[Records shown — start]

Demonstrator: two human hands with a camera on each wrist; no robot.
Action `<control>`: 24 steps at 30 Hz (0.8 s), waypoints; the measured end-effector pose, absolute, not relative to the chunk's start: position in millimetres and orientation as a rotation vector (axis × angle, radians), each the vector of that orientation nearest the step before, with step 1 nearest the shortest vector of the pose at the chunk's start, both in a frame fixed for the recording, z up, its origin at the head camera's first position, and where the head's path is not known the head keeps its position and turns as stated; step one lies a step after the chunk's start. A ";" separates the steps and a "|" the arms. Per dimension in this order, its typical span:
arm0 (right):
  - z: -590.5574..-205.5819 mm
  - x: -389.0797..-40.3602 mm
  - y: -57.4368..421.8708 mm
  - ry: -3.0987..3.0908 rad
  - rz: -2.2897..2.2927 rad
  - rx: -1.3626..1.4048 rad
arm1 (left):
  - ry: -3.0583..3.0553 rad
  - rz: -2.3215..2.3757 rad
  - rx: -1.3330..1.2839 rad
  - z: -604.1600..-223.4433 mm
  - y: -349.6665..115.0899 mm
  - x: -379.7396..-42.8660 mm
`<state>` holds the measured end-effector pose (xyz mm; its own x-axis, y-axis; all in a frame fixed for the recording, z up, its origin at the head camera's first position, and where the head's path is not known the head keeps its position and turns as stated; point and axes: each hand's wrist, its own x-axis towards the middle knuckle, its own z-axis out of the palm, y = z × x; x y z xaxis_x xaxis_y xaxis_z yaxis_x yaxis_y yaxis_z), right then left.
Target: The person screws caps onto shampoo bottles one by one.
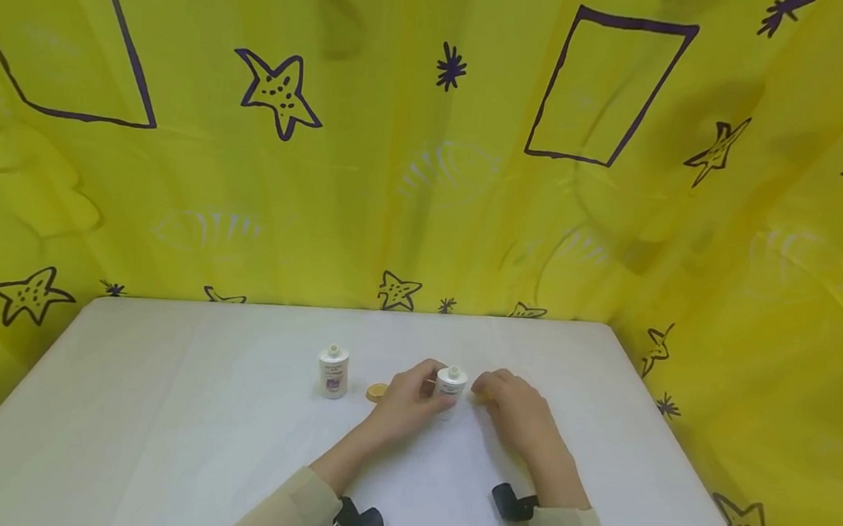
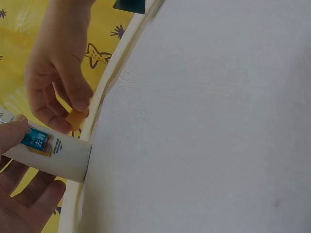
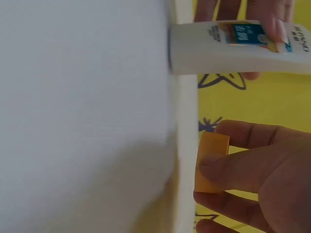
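Observation:
A white bottle with a bare narrow neck stands upright on the white table. My left hand grips it from the left, thumb across the front label and fingers behind. Just to the right, my right hand pinches an orange-yellow cap between thumb and fingers, low over the tabletop and apart from the bottle. In the left wrist view the cap shows beside the bottle's lower part.
A second uncapped white bottle stands to the left. Between it and my left hand lies another yellow cap. Behind the table hangs a yellow curtain with drawn stars. Black camera mounts sit at both wrists.

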<state>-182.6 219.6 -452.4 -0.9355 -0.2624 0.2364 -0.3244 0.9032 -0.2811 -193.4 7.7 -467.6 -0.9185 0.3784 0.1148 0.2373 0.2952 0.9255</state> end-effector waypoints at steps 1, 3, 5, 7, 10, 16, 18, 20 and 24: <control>-449.9 -182.5 220.3 -2.861 0.477 0.454 | 2.425 1.693 0.579 -467.1 7.4 -192.9; -443.3 -182.3 221.2 -2.828 0.493 0.469 | 2.417 1.687 0.574 -465.6 5.3 -191.3; -435.7 -182.2 221.3 -2.796 0.516 0.486 | 2.408 1.689 0.576 -462.8 1.6 -188.8; -428.3 -181.7 220.7 -2.764 0.543 0.512 | 2.400 1.695 0.579 -459.1 -4.2 -185.5; -418.4 -179.3 218.6 -2.711 0.581 0.553 | 2.401 1.709 0.602 -454.9 -14.2 -180.4; -399.9 -167.4 207.3 -2.568 0.821 0.713 | 2.369 1.768 0.657 -452.0 -29.3 -168.2; -394.2 -162.8 202.0 -2.504 0.948 0.796 | 2.354 1.774 0.675 -450.7 -32.0 -164.6; -390.0 -158.4 197.9 -2.448 1.048 0.865 | 2.351 1.764 0.710 -449.1 -33.9 -162.0; -384.8 -150.7 192.3 -2.419 1.161 0.913 | 2.349 1.732 0.796 -444.3 -35.3 -157.9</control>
<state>-150.7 192.3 -384.8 -0.7503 -0.4133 0.5159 -0.6611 0.4692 -0.5855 -157.9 -35.3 -444.3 -0.8553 0.4734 0.2106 0.3411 0.2085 0.9166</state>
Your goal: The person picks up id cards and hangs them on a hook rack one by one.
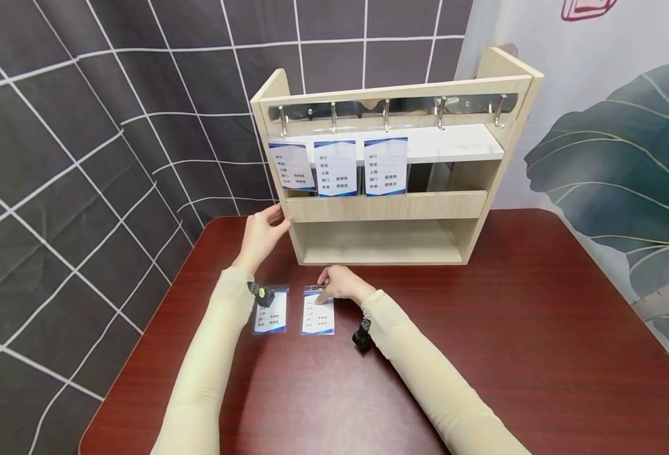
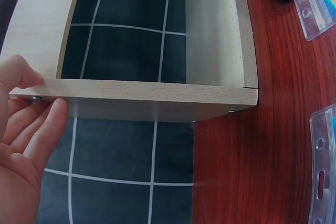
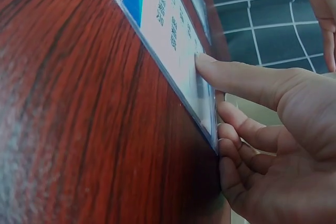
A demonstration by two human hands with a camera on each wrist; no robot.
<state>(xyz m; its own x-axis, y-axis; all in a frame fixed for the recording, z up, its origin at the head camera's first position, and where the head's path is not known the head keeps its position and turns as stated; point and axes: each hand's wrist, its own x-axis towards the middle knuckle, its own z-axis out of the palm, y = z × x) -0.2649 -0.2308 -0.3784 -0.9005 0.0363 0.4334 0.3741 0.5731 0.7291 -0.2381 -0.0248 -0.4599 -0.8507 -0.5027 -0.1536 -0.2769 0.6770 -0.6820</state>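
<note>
At the shelf's left side my left hand (image 1: 262, 239) grips the edge of the wooden rack (image 1: 386, 208), thumb on the front and fingers behind the side panel (image 2: 157, 92). My right hand (image 1: 343, 283) holds the top end of a badge in a clear plastic holder (image 1: 319, 319). In the right wrist view the thumb presses on the badge's face (image 3: 176, 51) and the other fingers curl at its end. The badge appears to lie on the table. Just left of it lies a second badge (image 1: 272, 319), partly covered by the left wrist camera.
Three similar badges (image 1: 336, 168) hang in a row from the left hooks of a metal rail (image 1: 363, 111); hooks (image 1: 441, 114) further right carry nothing. Beneath is the red-brown table (image 1: 482, 328). A dark gridded curtain (image 1: 198, 76) stands behind and at left.
</note>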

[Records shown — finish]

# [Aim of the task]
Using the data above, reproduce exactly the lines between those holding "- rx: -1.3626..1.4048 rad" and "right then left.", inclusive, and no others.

# [Expected answer]
  - rx: -1.3626..1.4048 rad
arm1 (left):
  - ry: -3.0583..3.0553 rad
  - rz: -2.3215..2.3757 rad
  - rx: -1.3330..1.2839 rad
  - z: -604.1600..-223.4433 mm
  - y: -349.6665..115.0899 mm
  - x: -379.7396..-42.8660 mm
`<state>` holds the measured end-effector pose (xyz mm; its own x-axis, y-axis; all in a frame fixed for the recording, z up, its origin at the head camera's first position, and where the head's path is not known the head keeps its position and turns as stated; point and axes: each hand's wrist, its own x-axis towards the middle knuckle, its own z-axis out of the palm, y = z × x; x y z xaxis_x xaxis_y xaxis_z yaxis_x yaxis_y yaxis_z), right then left.

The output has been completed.